About this task
Please repeat, from the entries that follow, the lines from the one containing "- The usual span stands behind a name" through the one containing "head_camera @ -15" exactly, adding nothing.

[Dataset excerpts]
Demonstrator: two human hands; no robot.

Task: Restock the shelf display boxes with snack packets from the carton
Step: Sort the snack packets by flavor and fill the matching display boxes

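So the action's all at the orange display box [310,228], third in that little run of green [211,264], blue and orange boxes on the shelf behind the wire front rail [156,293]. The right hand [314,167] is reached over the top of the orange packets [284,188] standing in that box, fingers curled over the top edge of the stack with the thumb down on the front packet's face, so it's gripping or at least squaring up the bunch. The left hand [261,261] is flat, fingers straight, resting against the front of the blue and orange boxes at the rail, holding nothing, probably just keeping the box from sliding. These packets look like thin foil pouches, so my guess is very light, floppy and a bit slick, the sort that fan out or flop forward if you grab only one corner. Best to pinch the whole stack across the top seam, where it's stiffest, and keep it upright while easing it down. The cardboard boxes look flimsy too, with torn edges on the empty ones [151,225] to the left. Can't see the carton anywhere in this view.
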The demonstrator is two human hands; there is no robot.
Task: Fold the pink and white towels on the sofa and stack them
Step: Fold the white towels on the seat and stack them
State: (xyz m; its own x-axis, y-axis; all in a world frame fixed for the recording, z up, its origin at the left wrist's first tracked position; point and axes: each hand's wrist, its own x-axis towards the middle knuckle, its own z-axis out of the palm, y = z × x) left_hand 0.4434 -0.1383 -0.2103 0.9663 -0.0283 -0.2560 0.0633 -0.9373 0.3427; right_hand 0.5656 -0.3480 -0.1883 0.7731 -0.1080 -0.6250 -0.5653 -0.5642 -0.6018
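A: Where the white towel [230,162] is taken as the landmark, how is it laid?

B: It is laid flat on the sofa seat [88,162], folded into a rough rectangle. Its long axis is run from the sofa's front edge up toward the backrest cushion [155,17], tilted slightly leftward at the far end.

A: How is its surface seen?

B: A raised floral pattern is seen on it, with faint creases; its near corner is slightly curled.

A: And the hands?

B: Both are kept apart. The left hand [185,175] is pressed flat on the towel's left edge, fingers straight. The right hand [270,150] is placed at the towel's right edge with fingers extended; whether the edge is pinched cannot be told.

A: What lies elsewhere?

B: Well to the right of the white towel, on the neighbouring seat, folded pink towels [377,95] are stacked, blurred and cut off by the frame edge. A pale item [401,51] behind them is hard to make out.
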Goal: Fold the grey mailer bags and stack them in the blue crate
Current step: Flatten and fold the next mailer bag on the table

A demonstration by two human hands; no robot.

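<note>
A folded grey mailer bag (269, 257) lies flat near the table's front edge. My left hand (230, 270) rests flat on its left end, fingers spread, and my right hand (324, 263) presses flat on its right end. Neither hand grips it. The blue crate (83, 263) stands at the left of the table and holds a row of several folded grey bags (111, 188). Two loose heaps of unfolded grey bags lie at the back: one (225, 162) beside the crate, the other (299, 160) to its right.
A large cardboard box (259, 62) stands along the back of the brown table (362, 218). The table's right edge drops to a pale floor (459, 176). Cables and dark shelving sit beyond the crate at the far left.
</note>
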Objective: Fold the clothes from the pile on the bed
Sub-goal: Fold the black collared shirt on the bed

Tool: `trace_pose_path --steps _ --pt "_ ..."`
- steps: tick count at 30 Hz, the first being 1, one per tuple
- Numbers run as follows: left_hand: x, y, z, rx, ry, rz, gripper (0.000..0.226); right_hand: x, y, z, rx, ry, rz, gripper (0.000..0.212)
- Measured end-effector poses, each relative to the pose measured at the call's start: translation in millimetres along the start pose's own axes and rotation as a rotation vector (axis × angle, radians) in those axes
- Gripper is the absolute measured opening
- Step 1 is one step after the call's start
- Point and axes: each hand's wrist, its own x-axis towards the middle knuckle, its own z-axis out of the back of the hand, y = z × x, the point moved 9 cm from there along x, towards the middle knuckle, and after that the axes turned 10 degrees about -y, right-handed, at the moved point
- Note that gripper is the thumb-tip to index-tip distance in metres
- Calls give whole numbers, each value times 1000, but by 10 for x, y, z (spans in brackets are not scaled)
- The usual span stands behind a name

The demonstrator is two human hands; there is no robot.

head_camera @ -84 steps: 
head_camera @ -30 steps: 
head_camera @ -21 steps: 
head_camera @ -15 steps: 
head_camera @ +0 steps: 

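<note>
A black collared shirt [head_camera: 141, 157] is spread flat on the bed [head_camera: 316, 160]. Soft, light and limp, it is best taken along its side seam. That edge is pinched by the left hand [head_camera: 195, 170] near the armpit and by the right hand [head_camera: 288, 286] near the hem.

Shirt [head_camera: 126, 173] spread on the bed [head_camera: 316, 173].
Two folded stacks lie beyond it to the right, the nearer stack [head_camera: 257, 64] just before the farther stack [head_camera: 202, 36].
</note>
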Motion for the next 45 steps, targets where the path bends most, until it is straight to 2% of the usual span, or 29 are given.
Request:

Task solution
- The usual span stands behind a name

The demonstrator is two human hands; there is no robot.

head_camera @ -84 steps: 
head_camera @ -30 steps: 
head_camera @ -21 steps: 
head_camera @ -15 steps: 

The output shown is complete.